When you repeat the material, keep each line exact and omit the pictures.

**Input data**
+ + + + + + +

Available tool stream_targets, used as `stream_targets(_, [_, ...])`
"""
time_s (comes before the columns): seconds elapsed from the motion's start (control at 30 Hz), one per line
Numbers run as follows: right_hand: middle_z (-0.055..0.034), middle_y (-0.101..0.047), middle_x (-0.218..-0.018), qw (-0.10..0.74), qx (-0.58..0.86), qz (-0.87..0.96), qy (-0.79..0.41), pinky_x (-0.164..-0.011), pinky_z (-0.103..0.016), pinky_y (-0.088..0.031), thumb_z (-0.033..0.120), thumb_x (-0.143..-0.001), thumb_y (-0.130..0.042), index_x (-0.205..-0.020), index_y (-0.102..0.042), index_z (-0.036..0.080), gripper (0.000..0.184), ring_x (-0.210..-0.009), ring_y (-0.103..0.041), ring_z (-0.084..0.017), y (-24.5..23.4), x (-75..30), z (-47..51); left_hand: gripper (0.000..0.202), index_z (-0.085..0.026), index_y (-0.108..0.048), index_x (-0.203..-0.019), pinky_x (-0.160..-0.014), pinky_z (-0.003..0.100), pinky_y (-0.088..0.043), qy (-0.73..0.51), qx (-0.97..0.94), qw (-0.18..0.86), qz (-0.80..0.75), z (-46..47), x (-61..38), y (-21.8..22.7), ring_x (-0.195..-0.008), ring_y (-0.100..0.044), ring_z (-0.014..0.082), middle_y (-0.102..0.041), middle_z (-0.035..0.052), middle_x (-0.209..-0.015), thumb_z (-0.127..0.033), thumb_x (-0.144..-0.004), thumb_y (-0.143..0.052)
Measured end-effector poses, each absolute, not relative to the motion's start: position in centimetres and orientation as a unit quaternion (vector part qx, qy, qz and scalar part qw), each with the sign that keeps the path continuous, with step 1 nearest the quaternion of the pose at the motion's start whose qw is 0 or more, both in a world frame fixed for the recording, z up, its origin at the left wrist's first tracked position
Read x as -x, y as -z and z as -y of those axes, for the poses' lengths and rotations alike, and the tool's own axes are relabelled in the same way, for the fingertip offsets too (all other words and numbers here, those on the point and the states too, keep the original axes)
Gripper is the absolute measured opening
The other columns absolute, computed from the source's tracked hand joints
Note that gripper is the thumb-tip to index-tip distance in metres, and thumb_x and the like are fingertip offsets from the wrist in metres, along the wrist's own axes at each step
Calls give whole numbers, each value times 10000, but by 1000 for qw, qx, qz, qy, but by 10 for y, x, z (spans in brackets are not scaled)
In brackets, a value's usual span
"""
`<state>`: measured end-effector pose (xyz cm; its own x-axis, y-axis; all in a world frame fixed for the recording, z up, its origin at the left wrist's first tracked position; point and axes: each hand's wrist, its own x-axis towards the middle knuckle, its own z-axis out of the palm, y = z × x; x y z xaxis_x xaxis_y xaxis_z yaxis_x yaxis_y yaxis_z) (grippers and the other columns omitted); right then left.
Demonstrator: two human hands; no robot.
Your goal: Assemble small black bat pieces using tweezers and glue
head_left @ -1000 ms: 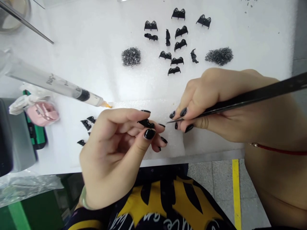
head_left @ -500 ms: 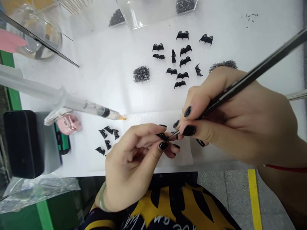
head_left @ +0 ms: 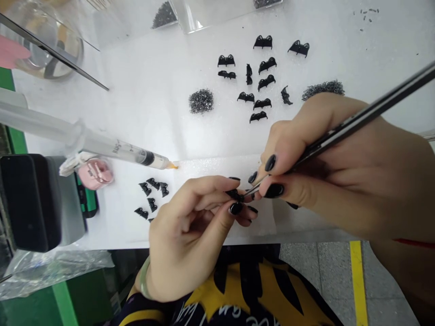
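Observation:
My left hand [head_left: 190, 235] pinches a small black plastic part [head_left: 235, 195] between thumb and forefinger, just above the near edge of the white foam mat [head_left: 142, 104]. My right hand [head_left: 340, 176] grips black tweezers [head_left: 356, 120], whose tips touch that part. Several more black parts [head_left: 258, 79] lie farther back on the mat. A smaller group of black parts [head_left: 152, 195] lies to the left of my left hand. Two heaps of tiny metal springs flank the far group: a left heap [head_left: 201, 100] and a right heap [head_left: 322, 88].
A syringe [head_left: 102, 147] with an orange tip lies across the left side, pointing right. A black and grey device [head_left: 34, 201] and a pink object [head_left: 95, 173] sit at the left edge. A glass dish [head_left: 47, 50] and clear trays [head_left: 210, 13] stand at the back.
The tweezers' tips moved left onto the part in my left hand. The view shifted, so the mat's contents now sit lower and more of the back shows.

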<state>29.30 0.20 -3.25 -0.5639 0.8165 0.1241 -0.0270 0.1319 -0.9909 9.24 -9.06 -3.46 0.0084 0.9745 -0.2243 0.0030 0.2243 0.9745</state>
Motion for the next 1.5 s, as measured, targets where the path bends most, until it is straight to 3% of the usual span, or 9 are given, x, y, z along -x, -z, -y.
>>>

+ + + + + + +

**Written solution**
Available tool stream_targets, used as `stream_targets(_, [_, ...])`
"""
time_s (comes before the columns): seconds elapsed from the motion's start (control at 30 Hz), one per line
Numbers run as follows: right_hand: middle_z (-0.055..0.034), middle_y (-0.101..0.047), middle_x (-0.218..-0.018), qw (-0.10..0.74), qx (-0.58..0.86), qz (-0.87..0.96), qy (-0.79..0.41), pinky_x (-0.164..-0.011), pinky_z (-0.103..0.016), pinky_y (-0.088..0.031), thumb_z (-0.033..0.120), thumb_x (-0.143..-0.001), thumb_y (-0.130..0.042), index_x (-0.205..-0.020), index_y (-0.102..0.042), index_z (-0.036..0.080), gripper (0.000..0.184), ring_x (-0.210..-0.009), ring_y (-0.103..0.041), ring_z (-0.084..0.017), y (-24.5..23.4), x (-75..30), z (-47..51); left_hand: gripper (0.000..0.202), index_z (-0.085..0.026), index_y (-0.108..0.048), index_x (-0.203..-0.019), pinky_x (-0.160..-0.014), pinky_z (-0.003..0.100), pinky_y (-0.088..0.043), qy (-0.73..0.51), qx (-0.97..0.94), qw (-0.18..0.86), qz (-0.80..0.75), z (-46..47), x (-61..38), y (-21.8..22.7), ring_x (-0.195..-0.008), ring_y (-0.100..0.044), ring_z (-0.014..0.082), middle_y (-0.102..0.041), middle_z (-0.035..0.052), middle_x (-0.209..-0.015), thumb_z (-0.127..0.033), thumb_x (-0.144..-0.004), thumb_y (-0.143..0.052)
Measured end-effector poses, each absolute, not relative to the motion's start: position in centimetres and orientation as a unit quaternion (vector part qx, qy, qz and scalar part qw), each with the sign that keeps the path continuous, with step 1 nearest the quaternion of the pose at the motion's start whose qw is 0 or more, both in a world frame fixed for the recording, z up, its origin at the left wrist's first tracked position
Read x as -x, y as -z and z as -y of those axes, for the poses' lengths and rotations alike, and the tool's own axes are relabelled in the same way, for the fingertip offsets too (all other words and numbers here, those on the point and the states too, keep the original axes)
Gripper is the absolute measured opening
The other columns absolute, computed from the source's tracked hand joints
Note that gripper is the thumb-tip to index-tip distance in metres, and thumb_x and the like are fingertip offsets from the wrist in metres, along the wrist's own axes at each step
Calls give whole numbers, each value times 10000, but by 1000 for qw, qx, qz, qy, but by 10 for y, x, z (spans in brackets are not scaled)
In brackets, a value's usual span
"""
`<state>`: measured end-effector pose (xyz cm; its own x-axis, y-axis; all in a world frame fixed for the recording, z up, its origin at the left wrist's first tracked position; point and axes: each hand's wrist, its own x-axis towards the middle knuckle, its own z-axis out of the palm, y = z × x; x y z xaxis_x xaxis_y xaxis_z yaxis_x yaxis_y yaxis_z) (grippers and the other columns omitted); right then left.
Demonstrator: two human hands; no robot.
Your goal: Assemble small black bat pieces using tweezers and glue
head_left @ -1000 ms: 
head_left @ -500 ms: 
head_left @ +0 ms: 
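Observation:
My left hand [head_left: 190, 235] pinches a small black plastic part [head_left: 235, 195] between thumb and forefinger, just above the near edge of the white foam mat [head_left: 142, 104]. My right hand [head_left: 340, 176] grips black tweezers [head_left: 356, 120], whose tips touch that part. Several more black parts [head_left: 258, 79] lie farther back on the mat. A smaller group of black parts [head_left: 152, 195] lies to the left of my left hand. Two heaps of tiny metal springs flank the far group: a left heap [head_left: 201, 100] and a right heap [head_left: 322, 88].
A syringe [head_left: 102, 147] with an orange tip lies across the left side, pointing right. A black and grey device [head_left: 34, 201] and a pink object [head_left: 95, 173] sit at the left edge. A glass dish [head_left: 47, 50] and clear trays [head_left: 210, 13] stand at the back.
The tweezers' tips moved left onto the part in my left hand. The view shifted, so the mat's contents now sit lower and more of the back shows.
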
<state>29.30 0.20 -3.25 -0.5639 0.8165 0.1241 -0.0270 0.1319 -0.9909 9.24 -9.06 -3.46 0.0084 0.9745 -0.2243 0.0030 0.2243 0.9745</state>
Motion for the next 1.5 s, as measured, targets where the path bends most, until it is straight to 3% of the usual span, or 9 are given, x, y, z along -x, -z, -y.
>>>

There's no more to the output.